In [1]:
import sys
import os
import numpy as np
import tensorflow as tf
import pandas as pd
from tensorflow.keras.layers import Dense, Layer, Dropout

print("Successfully imported libraries!")

Successfully imported libraries!


In [2]:
# Get the absolute path of the current script's directory
current_dir = os.path.dirname(os.path.abspath("transformer0.ipynb"))

# Get the absolute path of the parent directory (project_folder)
parent_dir = os.path.dirname(current_dir)

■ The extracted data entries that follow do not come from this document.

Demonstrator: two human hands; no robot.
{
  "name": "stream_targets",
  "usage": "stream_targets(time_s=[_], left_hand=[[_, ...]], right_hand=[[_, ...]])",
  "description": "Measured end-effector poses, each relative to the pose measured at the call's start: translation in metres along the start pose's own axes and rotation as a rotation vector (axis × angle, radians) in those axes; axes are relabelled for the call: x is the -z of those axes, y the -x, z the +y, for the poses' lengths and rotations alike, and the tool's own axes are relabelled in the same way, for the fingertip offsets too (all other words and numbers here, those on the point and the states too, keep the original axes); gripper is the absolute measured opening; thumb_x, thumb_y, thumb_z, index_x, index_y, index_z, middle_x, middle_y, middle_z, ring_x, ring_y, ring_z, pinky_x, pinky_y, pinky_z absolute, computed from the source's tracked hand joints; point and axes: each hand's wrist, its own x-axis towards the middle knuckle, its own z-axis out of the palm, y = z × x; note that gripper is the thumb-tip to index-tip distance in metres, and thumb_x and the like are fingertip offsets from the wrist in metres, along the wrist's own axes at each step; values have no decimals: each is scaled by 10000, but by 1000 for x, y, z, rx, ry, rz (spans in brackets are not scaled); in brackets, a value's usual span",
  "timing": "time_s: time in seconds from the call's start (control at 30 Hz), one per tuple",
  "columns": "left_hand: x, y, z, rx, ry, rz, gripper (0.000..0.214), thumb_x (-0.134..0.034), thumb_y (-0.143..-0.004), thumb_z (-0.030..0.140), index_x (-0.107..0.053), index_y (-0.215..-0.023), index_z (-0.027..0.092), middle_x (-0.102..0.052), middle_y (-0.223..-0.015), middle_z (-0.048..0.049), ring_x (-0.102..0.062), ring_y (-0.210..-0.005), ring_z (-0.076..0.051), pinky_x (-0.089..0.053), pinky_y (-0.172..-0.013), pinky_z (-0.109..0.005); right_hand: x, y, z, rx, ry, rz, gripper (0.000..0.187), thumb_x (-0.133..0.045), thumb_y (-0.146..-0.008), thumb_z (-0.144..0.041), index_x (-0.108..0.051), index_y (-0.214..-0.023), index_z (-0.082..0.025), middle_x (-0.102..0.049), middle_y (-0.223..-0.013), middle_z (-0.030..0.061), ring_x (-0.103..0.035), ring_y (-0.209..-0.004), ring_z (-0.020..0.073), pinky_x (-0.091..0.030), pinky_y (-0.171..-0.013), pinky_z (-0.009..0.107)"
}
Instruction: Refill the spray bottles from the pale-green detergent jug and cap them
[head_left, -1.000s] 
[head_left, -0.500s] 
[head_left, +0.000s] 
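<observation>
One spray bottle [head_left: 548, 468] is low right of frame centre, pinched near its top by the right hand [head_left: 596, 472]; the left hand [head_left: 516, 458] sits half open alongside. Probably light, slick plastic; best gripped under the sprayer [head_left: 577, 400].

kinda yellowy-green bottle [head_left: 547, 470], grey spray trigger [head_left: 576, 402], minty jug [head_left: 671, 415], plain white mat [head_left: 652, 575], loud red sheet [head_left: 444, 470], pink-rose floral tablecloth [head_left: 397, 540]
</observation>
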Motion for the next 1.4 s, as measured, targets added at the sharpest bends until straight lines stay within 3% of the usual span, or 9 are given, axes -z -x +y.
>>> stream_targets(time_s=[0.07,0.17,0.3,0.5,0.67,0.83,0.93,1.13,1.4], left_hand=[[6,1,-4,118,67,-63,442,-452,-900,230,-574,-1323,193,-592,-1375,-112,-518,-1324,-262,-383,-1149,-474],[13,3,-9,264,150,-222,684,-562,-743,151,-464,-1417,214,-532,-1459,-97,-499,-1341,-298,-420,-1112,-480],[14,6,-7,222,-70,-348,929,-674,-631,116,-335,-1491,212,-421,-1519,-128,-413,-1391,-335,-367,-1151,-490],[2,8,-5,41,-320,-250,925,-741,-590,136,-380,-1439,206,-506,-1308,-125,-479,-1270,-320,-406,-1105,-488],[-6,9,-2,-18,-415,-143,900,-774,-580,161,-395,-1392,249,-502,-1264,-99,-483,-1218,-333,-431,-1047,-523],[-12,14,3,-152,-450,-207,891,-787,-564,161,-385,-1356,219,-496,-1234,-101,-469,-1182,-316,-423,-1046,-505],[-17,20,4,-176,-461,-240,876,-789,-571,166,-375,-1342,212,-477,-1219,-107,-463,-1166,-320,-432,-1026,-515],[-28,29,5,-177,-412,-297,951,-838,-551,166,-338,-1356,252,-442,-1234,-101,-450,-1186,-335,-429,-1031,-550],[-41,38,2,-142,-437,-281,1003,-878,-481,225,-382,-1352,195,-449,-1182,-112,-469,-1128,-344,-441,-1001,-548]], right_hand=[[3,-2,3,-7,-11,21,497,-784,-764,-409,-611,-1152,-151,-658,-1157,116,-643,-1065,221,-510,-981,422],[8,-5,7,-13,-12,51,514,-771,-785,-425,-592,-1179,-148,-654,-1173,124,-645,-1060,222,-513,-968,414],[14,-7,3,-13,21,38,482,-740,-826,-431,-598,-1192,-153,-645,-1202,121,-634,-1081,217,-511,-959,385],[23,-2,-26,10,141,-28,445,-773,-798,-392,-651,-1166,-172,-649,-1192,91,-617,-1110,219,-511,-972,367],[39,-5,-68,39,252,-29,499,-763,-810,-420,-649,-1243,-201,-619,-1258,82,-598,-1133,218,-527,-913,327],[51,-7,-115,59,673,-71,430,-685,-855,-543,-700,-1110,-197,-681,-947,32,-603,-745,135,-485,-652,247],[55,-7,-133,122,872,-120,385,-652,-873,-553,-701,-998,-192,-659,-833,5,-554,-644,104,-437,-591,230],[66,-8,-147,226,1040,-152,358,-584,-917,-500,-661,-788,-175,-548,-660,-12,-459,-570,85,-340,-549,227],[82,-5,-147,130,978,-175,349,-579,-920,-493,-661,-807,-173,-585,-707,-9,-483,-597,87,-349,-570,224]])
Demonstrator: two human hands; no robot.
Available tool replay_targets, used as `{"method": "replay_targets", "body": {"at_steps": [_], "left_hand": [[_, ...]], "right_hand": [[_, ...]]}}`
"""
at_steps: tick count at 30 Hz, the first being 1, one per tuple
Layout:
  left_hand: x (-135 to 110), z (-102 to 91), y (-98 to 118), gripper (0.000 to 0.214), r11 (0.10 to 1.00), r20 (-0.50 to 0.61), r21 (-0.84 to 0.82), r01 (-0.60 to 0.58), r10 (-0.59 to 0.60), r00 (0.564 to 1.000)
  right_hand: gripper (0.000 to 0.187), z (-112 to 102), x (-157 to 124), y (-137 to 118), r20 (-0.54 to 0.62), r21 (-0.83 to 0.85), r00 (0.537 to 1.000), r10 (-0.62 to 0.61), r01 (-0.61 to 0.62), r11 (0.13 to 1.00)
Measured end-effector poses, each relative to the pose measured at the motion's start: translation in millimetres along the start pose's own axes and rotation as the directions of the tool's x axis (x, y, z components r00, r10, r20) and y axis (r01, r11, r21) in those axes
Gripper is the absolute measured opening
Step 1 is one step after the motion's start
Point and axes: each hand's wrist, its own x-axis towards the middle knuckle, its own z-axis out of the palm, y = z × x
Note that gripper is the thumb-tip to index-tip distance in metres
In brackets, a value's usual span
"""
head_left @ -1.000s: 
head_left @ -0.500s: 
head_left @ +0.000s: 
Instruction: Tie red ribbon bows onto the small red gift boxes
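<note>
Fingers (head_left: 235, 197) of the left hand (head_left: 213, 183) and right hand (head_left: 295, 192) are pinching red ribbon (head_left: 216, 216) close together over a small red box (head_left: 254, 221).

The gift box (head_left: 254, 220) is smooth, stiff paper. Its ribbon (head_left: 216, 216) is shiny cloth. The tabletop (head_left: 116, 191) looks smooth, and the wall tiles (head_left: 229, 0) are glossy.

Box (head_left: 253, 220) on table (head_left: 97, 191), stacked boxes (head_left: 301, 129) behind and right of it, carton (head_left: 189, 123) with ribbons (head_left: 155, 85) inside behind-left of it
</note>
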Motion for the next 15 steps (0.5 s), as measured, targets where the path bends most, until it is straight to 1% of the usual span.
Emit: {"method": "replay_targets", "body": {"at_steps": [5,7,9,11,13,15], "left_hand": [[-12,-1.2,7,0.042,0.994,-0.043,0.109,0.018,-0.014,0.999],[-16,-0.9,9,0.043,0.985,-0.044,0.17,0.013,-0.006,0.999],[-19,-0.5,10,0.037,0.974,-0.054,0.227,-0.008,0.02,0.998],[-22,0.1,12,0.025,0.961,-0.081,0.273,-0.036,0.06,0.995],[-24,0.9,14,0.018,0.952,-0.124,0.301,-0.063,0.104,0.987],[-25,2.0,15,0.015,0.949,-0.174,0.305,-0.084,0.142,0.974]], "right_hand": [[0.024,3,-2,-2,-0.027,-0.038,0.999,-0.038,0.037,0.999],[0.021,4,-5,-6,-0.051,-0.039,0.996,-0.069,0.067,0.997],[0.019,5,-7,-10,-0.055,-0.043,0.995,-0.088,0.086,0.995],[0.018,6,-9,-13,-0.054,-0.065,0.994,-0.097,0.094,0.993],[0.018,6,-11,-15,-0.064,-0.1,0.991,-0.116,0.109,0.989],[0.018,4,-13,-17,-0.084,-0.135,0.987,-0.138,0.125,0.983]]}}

# Add the parent directory to the Python path
sys.path.append(parent_dir)

# Now you can import from GetXY.py
from GetXY import x_train, y_train, x_val, y_val, early_stopping

# ... rest of your code
print("Successfully imported variables!")

-5 - 1 - -3
2543
-3.0

Expressions not in x:
-3 - -5 + 4
True
1457
6.0
15
-4.0
[-5.   1.   1.   0.5  0.5  0.5  0.5  0.5  0.5  0.5  0.5  0.5  0.5  0.5
  0.5]
Successfully imported variables!


In [3]:
#add a cls token at the beginning of x_train and x_val
pad_value = 15
x_train = np.pad(x_train, ((0, 0), (1, 0)), 'constant', constant_values=pad_value)
x_val = np.pad(x_val, ((0, 0), (1, 0)), 'constant', constant_values=pad_value)

In [4]:
#defining the positional encoder modelled after the formula in the paper that was cited. (generated by gemini)
def posEncoding(max_seq_len, d_model):
    # Create a matrix of angles according to the formula
    angle_rads = get_angles(np.arange(max_seq_len)[:, np.newaxis],
                          np.arange(d_model)[np.newaxis, :],
                          d_model)
    
    # Apply sine to even indices in the array; 2i
    angle_rads[:, 0::2] = np.sin(angle_rads[:, 0::2])
    
    # Apply cosine to odd indices in the array; 2i+1
    angle_rads[:, 1::2] = np.cos(angle_rads[:, 1::2])
    
    # Add a batch dimension
    pos_encoding = angle_rads[np.newaxis, ...]
    
    return tf.cast(pos_encoding, dtype=tf.float32)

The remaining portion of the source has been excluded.